Comment: The Burds and Shippens both got deeply involved in westward expansion—and in land speculation/development.

-- A letter dated December 28, 1756 from James Burd to his father, Edward Burd, in Scotland. It was written at Fort Augusta (later Sunbury, PA), which Colonel Burd commanded during part of the French and Indian War. In this letter, he gives summary descriptions of the battles of this war, to the date of writing. The original manuscript of this letter is contained in the Burd-Shippen collection. What is found here is a handwritten copy of the original, written much later—and not just one copy but four copies. Clearly, this history-lesson-in-a-letter had an impact on Edward Shippen Thompson.

-- A letter dated Lancaster, October 6, 1786, from Jasper Yeates to Edward Burd: “A Corn blight on all Iron Works, say I:—Nothing have I met with except Difficulties, Disappointments & Vexation since I have been engaged with them.” Yeates opened his letter with this diatribe, after having learned the “disagreeable intelligence that yesterday both the Drums (?) at the Forge were carried of by the Flood.”
Comment: New forms of investment and business brought with them new headaches.

-- Another letter from Jasper to Edward, dated Lancaster, March 3, 1787: “I hobbled down Stairs yesterday but one of my Feet remains yet very tender. I must patiently bear a lecture on abstinence for some time.”
Comment: Edward must have known what had happened to Jasper. For the latter-day researcher, only imaginative guesswork will suffice. Was it an accident? Did alcohol have anything to do with it, or is the reference to “abstinence” more general?

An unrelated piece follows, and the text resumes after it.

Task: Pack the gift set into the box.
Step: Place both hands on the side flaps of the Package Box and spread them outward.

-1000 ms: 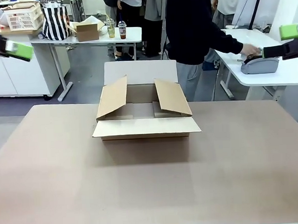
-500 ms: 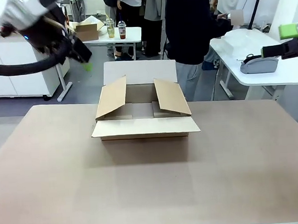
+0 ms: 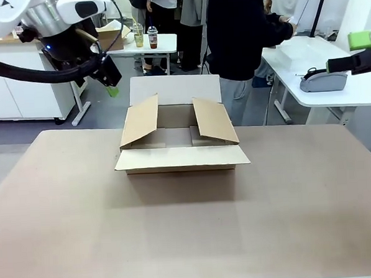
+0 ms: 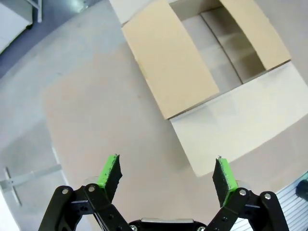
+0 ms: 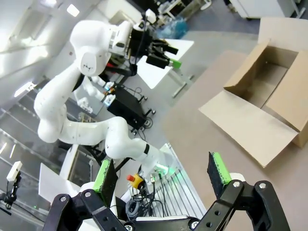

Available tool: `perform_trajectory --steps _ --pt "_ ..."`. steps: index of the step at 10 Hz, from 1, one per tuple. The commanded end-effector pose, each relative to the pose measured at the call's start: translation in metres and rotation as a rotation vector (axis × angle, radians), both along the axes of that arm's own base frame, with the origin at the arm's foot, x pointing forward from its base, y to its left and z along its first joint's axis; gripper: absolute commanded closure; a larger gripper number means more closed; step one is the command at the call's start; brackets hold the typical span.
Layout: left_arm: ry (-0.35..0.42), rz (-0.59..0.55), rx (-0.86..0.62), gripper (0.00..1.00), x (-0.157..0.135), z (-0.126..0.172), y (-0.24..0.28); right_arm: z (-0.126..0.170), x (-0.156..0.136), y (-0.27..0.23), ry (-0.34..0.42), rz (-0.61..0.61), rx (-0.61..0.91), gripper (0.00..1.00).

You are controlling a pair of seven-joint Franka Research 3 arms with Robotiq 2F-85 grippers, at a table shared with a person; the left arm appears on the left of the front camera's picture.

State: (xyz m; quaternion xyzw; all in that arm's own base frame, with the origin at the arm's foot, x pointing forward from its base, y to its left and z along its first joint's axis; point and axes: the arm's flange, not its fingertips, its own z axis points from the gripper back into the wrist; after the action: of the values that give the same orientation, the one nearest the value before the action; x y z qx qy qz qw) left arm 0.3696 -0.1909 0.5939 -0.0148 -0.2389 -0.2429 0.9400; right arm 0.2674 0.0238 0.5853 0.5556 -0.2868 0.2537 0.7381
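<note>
We count 1 box, 1 gift set, 2 grippers and 1 person. The box sits at the far middle of the brown table with all 4 flaps open: the far flap stands up, the near flap lies out flat toward us, and the 2 side flaps tilt up. The gift set lies on a white side table at the far right, well apart from the box and from the person's hand.

The left gripper hangs high to the left of the box; its wrist view looks down past 2 widely spread green pads, nothing between them, onto the left flap, the near flap and the table's left edge. The right gripper hangs at the far right near the gift set, touching nothing, fingers likewise spread wide. Its wrist view shows what the front view cannot: the whole left arm across the table, and the box's bare cardboard floor seen from the right.

The tabletop runs broad to the left, right and near side of the box, and the near flap's edge lies well back from the near table edge.
</note>
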Motion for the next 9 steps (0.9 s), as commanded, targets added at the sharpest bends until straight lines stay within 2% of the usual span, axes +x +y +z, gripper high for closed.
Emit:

-- Yet another Jasper to Edward letter, dated Lancaster, November 3, 1794: “Between the Conduct of our good Friends the French & British, the Trade of America is likely to be placed in a blessed situation.”
Comment: Here is a cryptic comment indeed, more so than the one about Jasper’s feet. Is “blessed” to be taken seriously or as sarcasm? What was happening in 1794 that would elicit such a comment? One possibility is the terms of Jay’s Treaty. Although the treaty was not signed until November 19 and its detailed provisions not made known until the following March, public knowledge might have been sufficient, especially among those engaged in international commerce, to foster comment on the supposed provisions. If this is the case, Yeates meant “blessed” seriously and positively.